Leavenworth County commissioners may be ready to schedule a public hearing on a proposed 2018 budget following a work session planned for next week.

Commissioners discussed the budget when they met Thursday.

County Administrator Mark Loughry said the county’s health insurance provider, Blue Cross and Blue Shield of Kansas, has lowered the rate increase it is seeking for next year. At one point, county officials were informed that the health insurance provider was seeking a 23 percent increase. This later was reduced to a 13 percent increase.

The company has now reduced the increase to 7.4 percent after the county government sought other bids.

Loughry said there is one other insurance entity with a proposal that is competitive with Blue Cross and Blue Shield’s adjusted rate increase. He said county officials are now looking at how this other submission compares with the Blue Cross and Blue Shield coverage.

Loughry said the only thing left unresolved in regards to the 2018 budget is the level of funding for outside agencies.

The county traditionally provides financial support to a number of not-for-profit agencies in the county. Some of these agencies have requested additional funding for next year.

According to Loughry, the county government will be able to lower its mill levy by 0.5 mills if funding for the outside agencies remains unchanged from current levels.

The mill levy is used in determining property taxes.

Funding all of the requested increases, or enhancements, would require about 0.25 mills worth of taxes. Loughry said this means the county would be able to reduce the mill levy by only 0.25 mills.

“It would still be an overall decrease,” he said.

Commissioner Bob Holland asked if it is smart for the county to decrease its mill levy.

Loughry said he and County Clerk Janet Klasinski believe the county should maintain a flat mill levy. He said a reduced mill levy would become the county’s new baseline.

State law now places restrictions on cities and counties when it comes to collecting increased property tax revenue that exceeds the rate of inflation. The law includes a number of exemptions and local governments also can increase tax revenue with voter approval.

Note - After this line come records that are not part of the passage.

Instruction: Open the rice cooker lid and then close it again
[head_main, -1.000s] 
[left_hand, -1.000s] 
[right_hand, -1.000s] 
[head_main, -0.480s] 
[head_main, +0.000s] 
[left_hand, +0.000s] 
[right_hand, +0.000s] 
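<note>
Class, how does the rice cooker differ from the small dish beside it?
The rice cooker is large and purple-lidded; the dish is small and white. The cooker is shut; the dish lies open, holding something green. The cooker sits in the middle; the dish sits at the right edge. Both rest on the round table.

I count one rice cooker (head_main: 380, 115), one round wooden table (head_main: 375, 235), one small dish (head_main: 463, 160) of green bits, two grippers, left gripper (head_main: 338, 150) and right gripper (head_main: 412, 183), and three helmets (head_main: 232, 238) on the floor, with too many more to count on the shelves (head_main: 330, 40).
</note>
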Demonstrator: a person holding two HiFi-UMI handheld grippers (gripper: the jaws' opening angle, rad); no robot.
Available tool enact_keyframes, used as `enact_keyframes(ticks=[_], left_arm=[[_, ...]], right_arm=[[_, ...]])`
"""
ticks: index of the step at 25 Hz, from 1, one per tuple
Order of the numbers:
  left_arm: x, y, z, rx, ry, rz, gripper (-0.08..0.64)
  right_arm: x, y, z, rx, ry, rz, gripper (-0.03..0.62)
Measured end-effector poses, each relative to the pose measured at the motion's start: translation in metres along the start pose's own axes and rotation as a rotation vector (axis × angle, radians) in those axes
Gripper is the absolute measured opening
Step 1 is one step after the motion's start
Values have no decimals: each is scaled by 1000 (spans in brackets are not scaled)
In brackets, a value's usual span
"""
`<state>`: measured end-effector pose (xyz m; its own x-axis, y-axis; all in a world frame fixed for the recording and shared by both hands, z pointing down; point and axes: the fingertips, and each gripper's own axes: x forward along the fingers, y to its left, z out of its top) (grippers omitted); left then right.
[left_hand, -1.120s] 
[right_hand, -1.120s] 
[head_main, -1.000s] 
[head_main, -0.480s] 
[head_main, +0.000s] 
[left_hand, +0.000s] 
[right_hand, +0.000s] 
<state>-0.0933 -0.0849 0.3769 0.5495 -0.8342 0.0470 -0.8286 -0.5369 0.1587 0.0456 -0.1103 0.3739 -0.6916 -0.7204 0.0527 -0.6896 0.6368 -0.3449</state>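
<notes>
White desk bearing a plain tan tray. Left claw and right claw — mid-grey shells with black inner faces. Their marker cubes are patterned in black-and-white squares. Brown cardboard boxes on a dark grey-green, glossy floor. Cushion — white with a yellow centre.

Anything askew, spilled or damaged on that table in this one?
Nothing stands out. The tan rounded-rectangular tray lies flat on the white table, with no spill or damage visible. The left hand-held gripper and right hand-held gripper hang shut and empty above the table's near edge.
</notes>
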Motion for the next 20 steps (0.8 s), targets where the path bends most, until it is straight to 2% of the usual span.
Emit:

Last year, the County Commission increased the mill levy by 0.5 mills for 2017. At that time, members of the commission argued the tax levy was being increased to pay for a roof replacement at the Justice Center, and it was suggested the 0.5-mill increase would go away after one year.

Commissioners discussed scheduling a budget work session next week, possibly on Wednesday or Thursday.

Commissioner Clyde Graeber asked if representatives from the outside agencies will be invited to the budget work session.

Klasinski said representatives of the agencies already have made their presentations to the commission and will not be invited to next week’s work session.

However, members of the public will be able to attend the work session.